Exercise brief ->
The listing below should be printed again word for word, without any images.

══ Collected data ══

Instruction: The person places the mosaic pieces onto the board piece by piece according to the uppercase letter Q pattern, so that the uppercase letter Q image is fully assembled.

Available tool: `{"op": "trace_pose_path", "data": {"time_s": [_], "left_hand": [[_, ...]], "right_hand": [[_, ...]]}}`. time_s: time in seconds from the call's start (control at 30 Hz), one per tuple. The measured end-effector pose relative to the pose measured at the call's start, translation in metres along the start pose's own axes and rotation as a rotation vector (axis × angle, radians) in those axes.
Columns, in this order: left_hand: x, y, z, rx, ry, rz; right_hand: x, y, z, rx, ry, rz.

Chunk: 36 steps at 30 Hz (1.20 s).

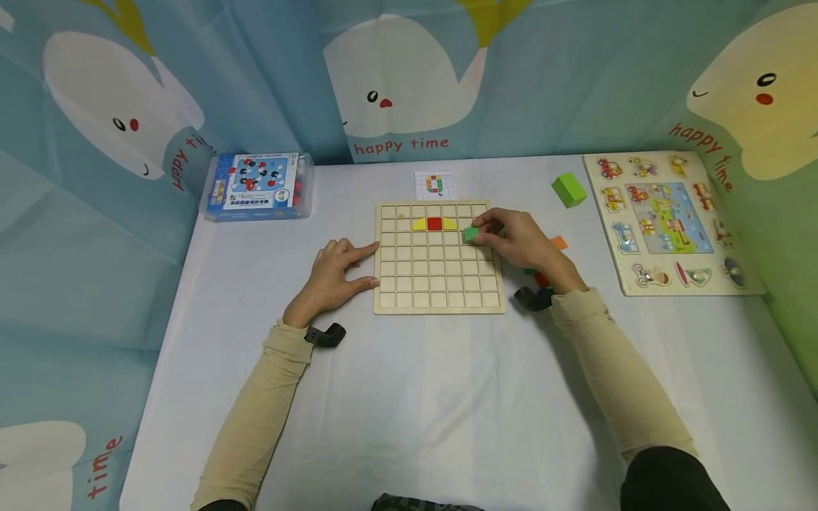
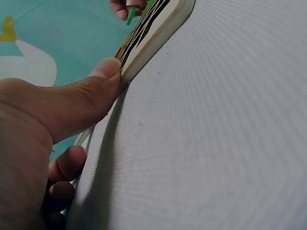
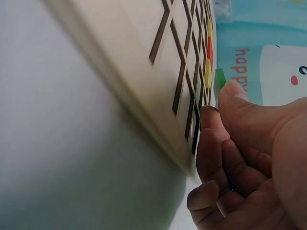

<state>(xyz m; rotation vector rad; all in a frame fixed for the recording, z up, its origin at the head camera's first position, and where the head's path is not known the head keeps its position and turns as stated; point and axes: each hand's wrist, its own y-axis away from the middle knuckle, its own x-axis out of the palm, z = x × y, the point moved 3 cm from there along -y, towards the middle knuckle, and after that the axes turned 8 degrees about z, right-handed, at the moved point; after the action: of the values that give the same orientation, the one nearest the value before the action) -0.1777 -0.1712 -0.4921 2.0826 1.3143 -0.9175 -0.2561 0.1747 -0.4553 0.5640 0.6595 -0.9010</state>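
Observation:
A wooden grid board [image 1: 441, 310] lies on the white table. Near its top sits a red square tile [image 1: 434, 224], flanked by a left yellow tile [image 1: 419, 224] and a right yellow tile [image 1: 450, 223]. My left hand [image 1: 332, 275] touches the board's left edge with thumb and index finger extended. Over the board's upper right, my right hand [image 1: 520, 241] pinches a small green tile [image 1: 469, 234] between thumb and fingers. That green tile [image 3: 220, 77] also shows at the thumb tip in the right wrist view, slightly apart from the board.
Beyond the board lies a pattern card [image 1: 435, 185]. A plastic case [image 1: 255, 186] stands at the back left. To the right are a green block [image 1: 569, 190] and a picture puzzle board [image 1: 677, 223]. An orange piece [image 1: 559, 243] and a red piece [image 1: 542, 279] lie by my right wrist.

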Motion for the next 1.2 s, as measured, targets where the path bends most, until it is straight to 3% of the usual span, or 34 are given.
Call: {"op": "trace_pose_path", "data": {"time_s": [0.6, 0.83, 1.2], "left_hand": [[0.001, 0.0, 0.001, -0.002, 0.005, 0.008], [0.002, -0.001, 0.004, -0.004, -0.001, 0.009], [0.001, -0.001, 0.004, 0.001, -0.005, 0.0]], "right_hand": [[0.016, -0.017, 0.015, -0.085, -0.001, 0.091], [0.018, -0.02, 0.017, -0.072, 0.055, 0.079], [0.017, -0.02, 0.018, -0.068, 0.038, 0.064]]}}
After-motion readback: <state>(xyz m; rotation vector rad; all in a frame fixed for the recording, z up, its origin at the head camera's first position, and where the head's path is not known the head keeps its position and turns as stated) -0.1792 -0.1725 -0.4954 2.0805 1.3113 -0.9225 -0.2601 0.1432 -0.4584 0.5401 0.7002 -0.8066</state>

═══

Response to this exercise ->
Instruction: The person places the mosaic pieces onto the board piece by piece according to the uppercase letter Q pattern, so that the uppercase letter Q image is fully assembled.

Available tool: `{"op": "trace_pose_path", "data": {"time_s": [_], "left_hand": [[_, ...]], "right_hand": [[_, ...]]}}`. time_s: time in seconds from the call's start (control at 30 Hz), one per tuple. The measured end-effector pose relative to the pose measured at the call's start, translation in metres along the start pose's own axes and rotation as a rotation vector (axis × angle, radians) in those axes.
Columns, in this order: left_hand: x, y, z, rx, ry, rz; right_hand: x, y, z, rx, ry, rz.

Chunk: 36 steps at 30 Hz (1.20 s).


<state>(xyz m; rotation vector rad; all in a frame fixed for the recording, z up, its origin at the head camera's first position, and where the head's path is not known the head keeps its position and turns as stated; point and axes: each hand's wrist, its own y-axis away from the middle knuckle, its own x-axis out of the palm, z = x × y, the point moved 3 cm from there along -y, towards the middle knuckle, and after that the axes turned 8 degrees about z, right-handed, at the moved point; after the action: of the values that give the same orientation, the one nearest the value before the action) -0.1777 -0.1712 -0.4921 2.0826 1.3143 -0.9175 -0.2561 0.1747 -0.4553 0.5640 0.6595 -0.9010</state>
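Observation:
A wooden grid board [image 1: 441, 310] lies on the white table. Near its top sits a red square tile [image 1: 434, 224], flanked by a left yellow tile [image 1: 419, 224] and a right yellow tile [image 1: 450, 223]. My left hand [image 1: 332, 275] touches the board's left edge with thumb and index finger extended. Over the board's upper right, my right hand [image 1: 520, 241] pinches a small green tile [image 1: 469, 234] between thumb and fingers. That green tile [image 3: 220, 77] also shows at the thumb tip in the right wrist view, slightly apart from the board.
Beyond the board lies a pattern card [image 1: 435, 185]. A plastic case [image 1: 255, 186] stands at the back left. To the right are a green block [image 1: 569, 190] and a picture puzzle board [image 1: 677, 223]. An orange piece [image 1: 559, 243] and a red piece [image 1: 542, 279] lie by my right wrist.
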
Motion for the next 1.2 s, as measured, targets where the path bends most, until it is straight to 3% of the usual span, or 34 are given.
Call: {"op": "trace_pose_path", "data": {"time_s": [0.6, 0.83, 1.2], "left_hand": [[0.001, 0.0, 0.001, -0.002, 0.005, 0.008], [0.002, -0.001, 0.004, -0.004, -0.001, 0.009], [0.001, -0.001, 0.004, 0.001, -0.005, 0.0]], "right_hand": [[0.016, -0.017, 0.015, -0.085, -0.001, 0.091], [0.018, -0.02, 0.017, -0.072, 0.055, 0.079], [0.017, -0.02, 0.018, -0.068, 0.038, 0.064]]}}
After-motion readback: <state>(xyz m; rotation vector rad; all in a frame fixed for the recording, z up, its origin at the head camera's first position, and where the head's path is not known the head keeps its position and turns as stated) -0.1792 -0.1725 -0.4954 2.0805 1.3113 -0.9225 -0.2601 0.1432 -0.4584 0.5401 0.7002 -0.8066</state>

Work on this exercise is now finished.